Accelerate testing in Apache Airflow through DAG versioning

In this blog post we present a way to version your Airflow DAGs on a single server through isolated pipeline and data environments to enable more convenient simulation and testing.

Hilmi Yildirim

Senior Software Engineer

Stefan Haase

Head of Engineering

Posted on Jun 10, 2022

Tags:

Introduction

In the Performance Marketing department, we run paid advertisement campaigns for Zalando. To do so, we build services that allow us to manage campaigns, optimize and distribute content, and measure the performance of the campaigns at scale.

Talking about measurement, one of the core systems we’ve built and continuously extended over the years is our so-called marketing ROI (return on investment) pipeline. The ROI pipeline is a batch based data- and machine learning pipeline powered by Databricks Spark and orchestrated by Apache Airflow. It consists of various sub-pipelines (components), some of which are built using our python sdk zFlow. Examples for said components are our input data preparation, marketing attribution model or an incremental profit forecast for our campaigns. These components are owned and developed by different cross-functional teams (applied science, engineering, product) within Performance Marketing. You can read more about the way we measure campaign effectiveness from a functional perspective in our previous blog post.

Problem Statement

A recurring problem we faced during the development relates to the nature of the marketing ROI which lacks a ground truth¹. It means that while we oftentimes have assumptions on what the impact of a change in input data or to our components has on the ROI, we require the new version of the ROI pipeline to be run end-to-end to confirm our assumptions. Since different teams are working on different components of the ROI pipeline in parallel, evaluating the impact of a change on the final ROI in isolation is required to work effectively (i.e. teams not blocking each other). The following section explains the problem in more depth.

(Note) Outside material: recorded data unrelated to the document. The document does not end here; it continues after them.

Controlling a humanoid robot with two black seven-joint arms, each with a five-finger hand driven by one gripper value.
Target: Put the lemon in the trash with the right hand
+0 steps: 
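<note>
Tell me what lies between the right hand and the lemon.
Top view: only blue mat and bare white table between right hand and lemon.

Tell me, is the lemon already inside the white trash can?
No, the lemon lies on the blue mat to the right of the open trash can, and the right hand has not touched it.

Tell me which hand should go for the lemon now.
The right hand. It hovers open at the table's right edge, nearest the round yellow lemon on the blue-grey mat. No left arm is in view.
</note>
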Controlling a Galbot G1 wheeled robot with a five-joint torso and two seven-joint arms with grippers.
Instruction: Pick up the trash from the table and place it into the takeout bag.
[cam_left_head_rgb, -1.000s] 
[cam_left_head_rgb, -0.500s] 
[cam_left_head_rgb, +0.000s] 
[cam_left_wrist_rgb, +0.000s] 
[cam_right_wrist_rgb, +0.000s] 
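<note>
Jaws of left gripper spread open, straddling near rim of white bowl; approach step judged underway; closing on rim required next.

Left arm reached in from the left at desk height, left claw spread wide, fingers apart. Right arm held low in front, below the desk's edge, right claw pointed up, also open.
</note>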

As mentioned earlier, we are using Airflow to orchestrate the overall pipeline. The Airflow code is stored in a github repository. We have two servers, production and test. When a pull request is opened, the Airflow pipeline is deployed to the test server. On merge to the main branch, we deploy to the production server. In this setup, we have two so-called pipeline environments, a production (live) and a test environment. The live pipeline uses the live data environment while the test pipeline uses the test data environment. As our data layer, we’re mainly using AWS S3 with data organized as Spark tables. A set of Spark tables represents a data environment. Only one version of an Airflow DAG such as our marketing ROI pipeline can exist in each environment. When multiple features are developed at the same time, they have to share the test environment which oftentimes leads to conflicts since testing in isolation is not possible. Alternatively, the features can be tested sequentially which leads to delays. To solve the problem, we implemented a mechanism to enable a flexible number of Airflow environments. Moreover, we also developed a script to spin up new data environments.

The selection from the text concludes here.